他略显踟蹰。“保罗,”他说,“你觉得我的生命有意义吗?我做了正确的选择吗?”
He paused. “Paul,” he said, “do you think my life has meaning? Did I make the right choices?”

真是令人震惊。我眼中的道德模范在面对死亡时,竟然也会问这些问题。V的手术、化疗和放疗过程很艰难,但很成功。一年后他重返工作岗位,而我也即将回到医院继续临床工作。他的头发变得花白稀疏,眼中原本飞扬的神采也变得黯淡无光。我们最后一次每周例会时,他看着我,说:“你知道吗?从今天开始,我才感觉一切都值得。是啊,为了我的孩子我什么都愿意承受,但从今天开始,我才觉得一切痛苦都是值得的。

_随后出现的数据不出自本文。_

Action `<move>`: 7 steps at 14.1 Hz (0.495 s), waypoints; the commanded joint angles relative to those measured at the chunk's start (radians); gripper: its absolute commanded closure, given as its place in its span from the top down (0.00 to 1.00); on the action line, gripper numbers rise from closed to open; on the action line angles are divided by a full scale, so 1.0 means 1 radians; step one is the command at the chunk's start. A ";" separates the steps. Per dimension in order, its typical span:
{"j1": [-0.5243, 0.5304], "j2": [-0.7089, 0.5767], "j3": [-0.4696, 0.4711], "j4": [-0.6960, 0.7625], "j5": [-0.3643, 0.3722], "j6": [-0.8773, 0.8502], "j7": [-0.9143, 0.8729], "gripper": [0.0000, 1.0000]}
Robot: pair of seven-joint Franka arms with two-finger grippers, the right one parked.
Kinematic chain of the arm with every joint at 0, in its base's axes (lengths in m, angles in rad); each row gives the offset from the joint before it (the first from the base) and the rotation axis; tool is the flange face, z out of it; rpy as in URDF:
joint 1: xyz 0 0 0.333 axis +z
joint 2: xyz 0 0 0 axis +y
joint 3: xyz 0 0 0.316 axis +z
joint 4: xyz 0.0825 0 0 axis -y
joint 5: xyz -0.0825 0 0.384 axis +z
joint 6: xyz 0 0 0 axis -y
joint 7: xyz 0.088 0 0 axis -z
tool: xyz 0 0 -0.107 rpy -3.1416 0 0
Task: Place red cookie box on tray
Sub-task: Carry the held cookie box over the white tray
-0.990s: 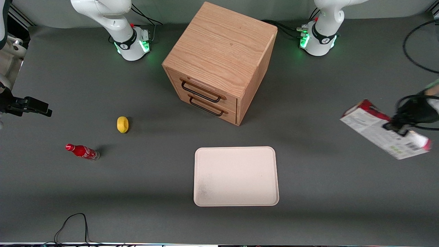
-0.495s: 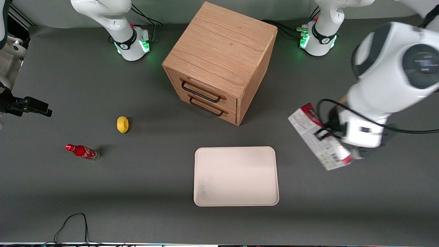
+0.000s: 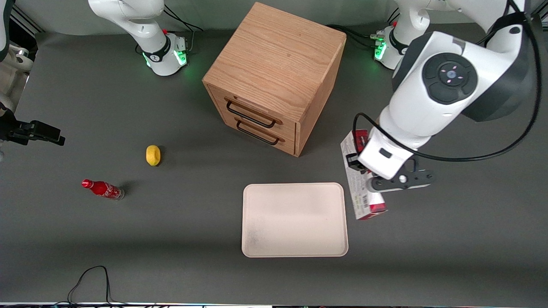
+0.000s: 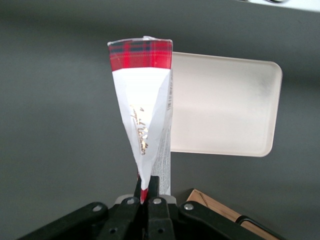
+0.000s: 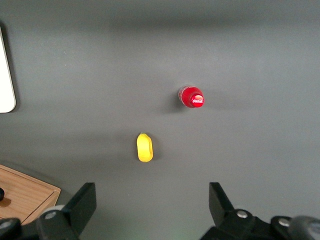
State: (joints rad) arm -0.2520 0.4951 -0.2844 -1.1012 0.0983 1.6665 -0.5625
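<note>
My left gripper (image 3: 363,164) is shut on the red cookie box (image 3: 361,192), a thin flat box with a white printed face and red edges. It holds the box in the air beside the tray's edge on the working arm's side. In the left wrist view the fingers (image 4: 154,186) pinch the box's edge, and the box (image 4: 142,105) stands up from them with its red tartan end farthest away. The pale cream-pink tray (image 3: 294,220) lies flat on the table, nearer the front camera than the cabinet, and it also shows in the left wrist view (image 4: 225,107).
A wooden two-drawer cabinet (image 3: 274,77) stands farther from the front camera than the tray. A yellow lemon-like object (image 3: 153,155) and a small red bottle (image 3: 102,189) lie toward the parked arm's end. A black cable (image 3: 92,278) lies near the table's front edge.
My left gripper has carried the box from the working arm's end of the table toward the tray. The box has turned so its long side runs nearly along the tray's edge.
</note>
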 commanded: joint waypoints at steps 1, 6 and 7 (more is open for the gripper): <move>-0.036 0.051 0.011 0.046 0.015 0.006 0.091 0.00; -0.038 0.190 0.014 0.038 0.015 0.096 0.132 0.00; -0.038 0.221 0.016 0.038 0.017 0.125 0.116 0.00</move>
State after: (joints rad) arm -0.2745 0.6456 -0.2797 -1.1024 0.0997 1.7560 -0.4391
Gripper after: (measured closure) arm 0.978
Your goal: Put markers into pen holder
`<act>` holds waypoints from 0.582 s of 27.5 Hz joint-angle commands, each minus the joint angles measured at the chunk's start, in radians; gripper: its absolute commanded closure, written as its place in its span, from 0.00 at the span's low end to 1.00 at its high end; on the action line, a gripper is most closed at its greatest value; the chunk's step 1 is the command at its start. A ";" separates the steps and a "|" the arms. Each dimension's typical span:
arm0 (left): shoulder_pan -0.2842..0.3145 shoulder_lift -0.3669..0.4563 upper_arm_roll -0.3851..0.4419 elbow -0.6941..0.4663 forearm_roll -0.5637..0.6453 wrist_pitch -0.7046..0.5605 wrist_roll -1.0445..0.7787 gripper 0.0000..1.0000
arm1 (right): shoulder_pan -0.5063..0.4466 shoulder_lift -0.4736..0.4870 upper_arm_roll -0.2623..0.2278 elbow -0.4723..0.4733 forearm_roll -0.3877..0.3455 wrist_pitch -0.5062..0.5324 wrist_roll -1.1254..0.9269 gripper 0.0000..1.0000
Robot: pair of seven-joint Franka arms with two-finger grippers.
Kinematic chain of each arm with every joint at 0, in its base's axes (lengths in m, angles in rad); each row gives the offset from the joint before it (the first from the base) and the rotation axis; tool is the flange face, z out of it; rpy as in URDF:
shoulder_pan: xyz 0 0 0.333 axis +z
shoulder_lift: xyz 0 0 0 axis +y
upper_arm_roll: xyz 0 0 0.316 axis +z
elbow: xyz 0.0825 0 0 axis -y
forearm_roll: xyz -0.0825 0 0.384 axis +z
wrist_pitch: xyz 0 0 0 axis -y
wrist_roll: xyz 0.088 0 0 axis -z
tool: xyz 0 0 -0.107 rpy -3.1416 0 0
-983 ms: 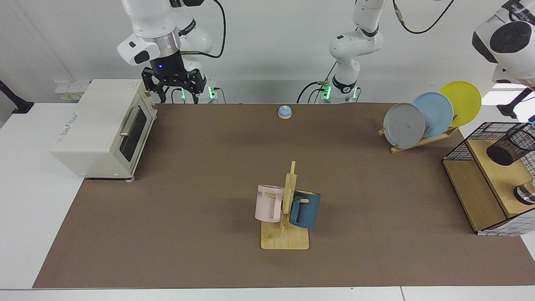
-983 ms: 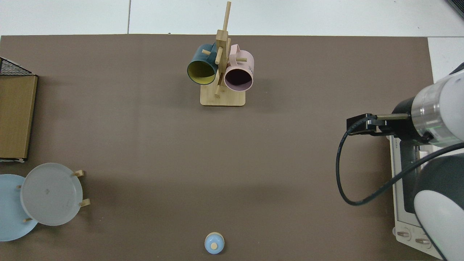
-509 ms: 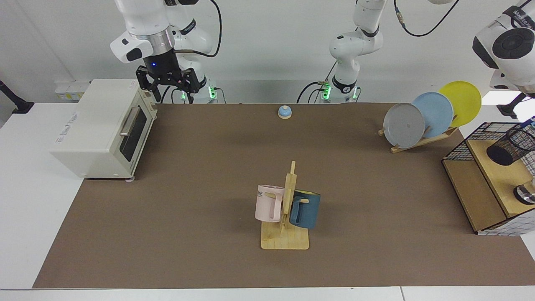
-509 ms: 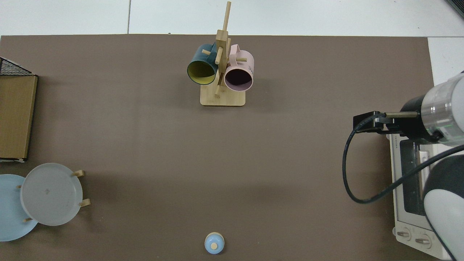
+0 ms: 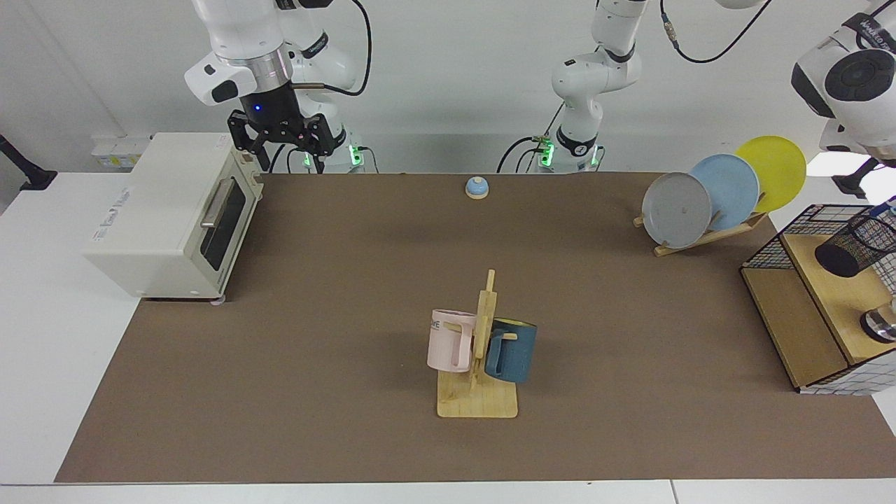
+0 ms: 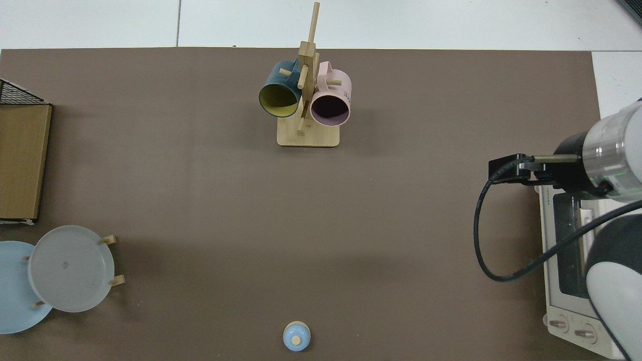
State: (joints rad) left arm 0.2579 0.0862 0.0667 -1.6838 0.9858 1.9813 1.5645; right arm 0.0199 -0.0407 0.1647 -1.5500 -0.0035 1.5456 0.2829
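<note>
The pen holder (image 5: 855,245), a small black mesh cup, stands on the wooden upper shelf of the wire basket frame (image 5: 763,255) at the right edge of the facing view. Just above its rim, a small white-and-blue end of a marker (image 5: 885,207) shows, the rest cut off by the edge. My right gripper (image 5: 290,163) hangs open and empty above the back corner of the toaster oven (image 5: 168,217). In the top view its fingers are hidden under the right arm's wrist (image 6: 602,160). The left arm rises from its base (image 5: 574,147) out of the picture, and its gripper is out of view.
A wooden mug tree (image 5: 479,364) with a pink and a blue mug stands mid-table near the front. A small blue bell (image 5: 477,187) sits at the back. A plate rack (image 5: 721,192) holds grey, blue and yellow plates at the right, next to the basket frame.
A second ago my right gripper hung lower and nearer the table; it rose and shifted toward the toaster oven, then held still. Nothing else moved.
</note>
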 commanded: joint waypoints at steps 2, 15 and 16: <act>0.055 0.007 -0.013 -0.013 -0.016 0.047 -0.007 1.00 | -0.021 -0.018 0.012 -0.021 0.010 0.021 -0.013 0.00; 0.046 0.078 0.001 -0.028 -0.026 0.088 -0.077 1.00 | -0.020 -0.018 0.012 -0.021 0.010 0.021 -0.013 0.00; 0.046 0.084 0.001 -0.030 -0.027 0.093 -0.077 1.00 | -0.020 -0.018 0.012 -0.021 0.010 0.021 -0.013 0.00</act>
State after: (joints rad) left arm 0.2931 0.1582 0.0677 -1.7085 0.9733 2.0405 1.5011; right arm 0.0199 -0.0408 0.1647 -1.5500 -0.0035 1.5456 0.2829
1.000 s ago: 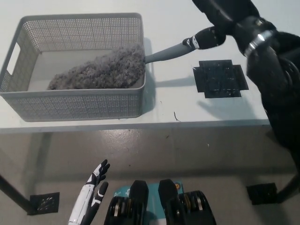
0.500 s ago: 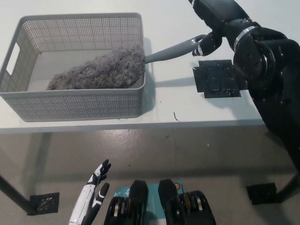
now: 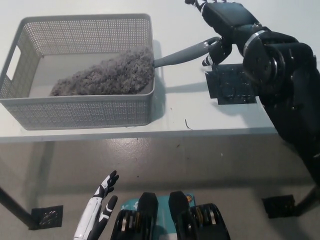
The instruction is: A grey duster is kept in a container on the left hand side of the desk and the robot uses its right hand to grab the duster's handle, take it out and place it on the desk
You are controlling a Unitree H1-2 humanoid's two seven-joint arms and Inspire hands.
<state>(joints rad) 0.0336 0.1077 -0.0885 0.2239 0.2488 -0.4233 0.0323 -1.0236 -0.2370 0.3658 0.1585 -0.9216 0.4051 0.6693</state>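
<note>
White desk (image 3: 100, 131): its pale top fills the upper half of the view, with its front edge running straight across from 9 o'clock to 3 o'clock. Black cross-shaped mat (image 3: 231, 86): lies flat on the desk top at about 2 o'clock, partly covered along its right side. Small dark mark (image 3: 188, 124): on the desk top near the front edge, just right of centre. Grey floor (image 3: 165, 165): fills the lower half, faintly speckled. Dark square floor plates: one (image 3: 49, 216) at 8 o'clock, beside a dark slanted desk leg (image 3: 12, 204); one (image 3: 280, 206) at 4 o'clock.
</note>
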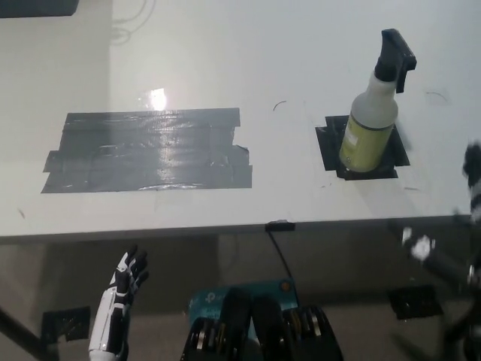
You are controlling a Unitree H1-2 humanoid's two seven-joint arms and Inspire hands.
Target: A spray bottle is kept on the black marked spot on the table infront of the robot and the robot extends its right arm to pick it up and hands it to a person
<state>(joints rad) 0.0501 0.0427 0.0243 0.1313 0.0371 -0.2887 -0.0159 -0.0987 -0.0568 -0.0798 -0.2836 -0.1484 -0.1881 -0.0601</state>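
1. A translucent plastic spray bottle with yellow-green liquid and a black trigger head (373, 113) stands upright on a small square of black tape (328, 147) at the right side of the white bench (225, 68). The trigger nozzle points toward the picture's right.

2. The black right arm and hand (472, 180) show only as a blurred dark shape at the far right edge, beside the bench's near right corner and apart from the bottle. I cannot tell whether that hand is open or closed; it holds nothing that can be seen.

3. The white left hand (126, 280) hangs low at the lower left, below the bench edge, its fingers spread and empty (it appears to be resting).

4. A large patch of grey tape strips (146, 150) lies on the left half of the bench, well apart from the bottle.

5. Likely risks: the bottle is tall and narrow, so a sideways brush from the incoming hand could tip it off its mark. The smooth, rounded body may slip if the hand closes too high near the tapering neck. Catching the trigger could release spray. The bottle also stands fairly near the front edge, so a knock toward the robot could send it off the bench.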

”我们这些医生让病人经历了人间地狱般的痛苦,而我们对此的了解是多么贫乏啊。
It was stunning: even someone I considered a moral exemplar had these questions in the face of mortality. V’s surgery, chemotherapy, and radiation treatments were trying, but a success. He was back at work a year later, just as I was returning to my clinical duties in the hospital. His hair had thinned and whitened, and the spark in his eyes had dulled. During our final weekly chat, he turned to me and said, “You know, today is the first day it all seems worth it. I mean, obviously, I would’ve gone through anything for my kids, but today is the first day that all the suffering seems worth it.” How little do doctors understand the hells through which we put patients.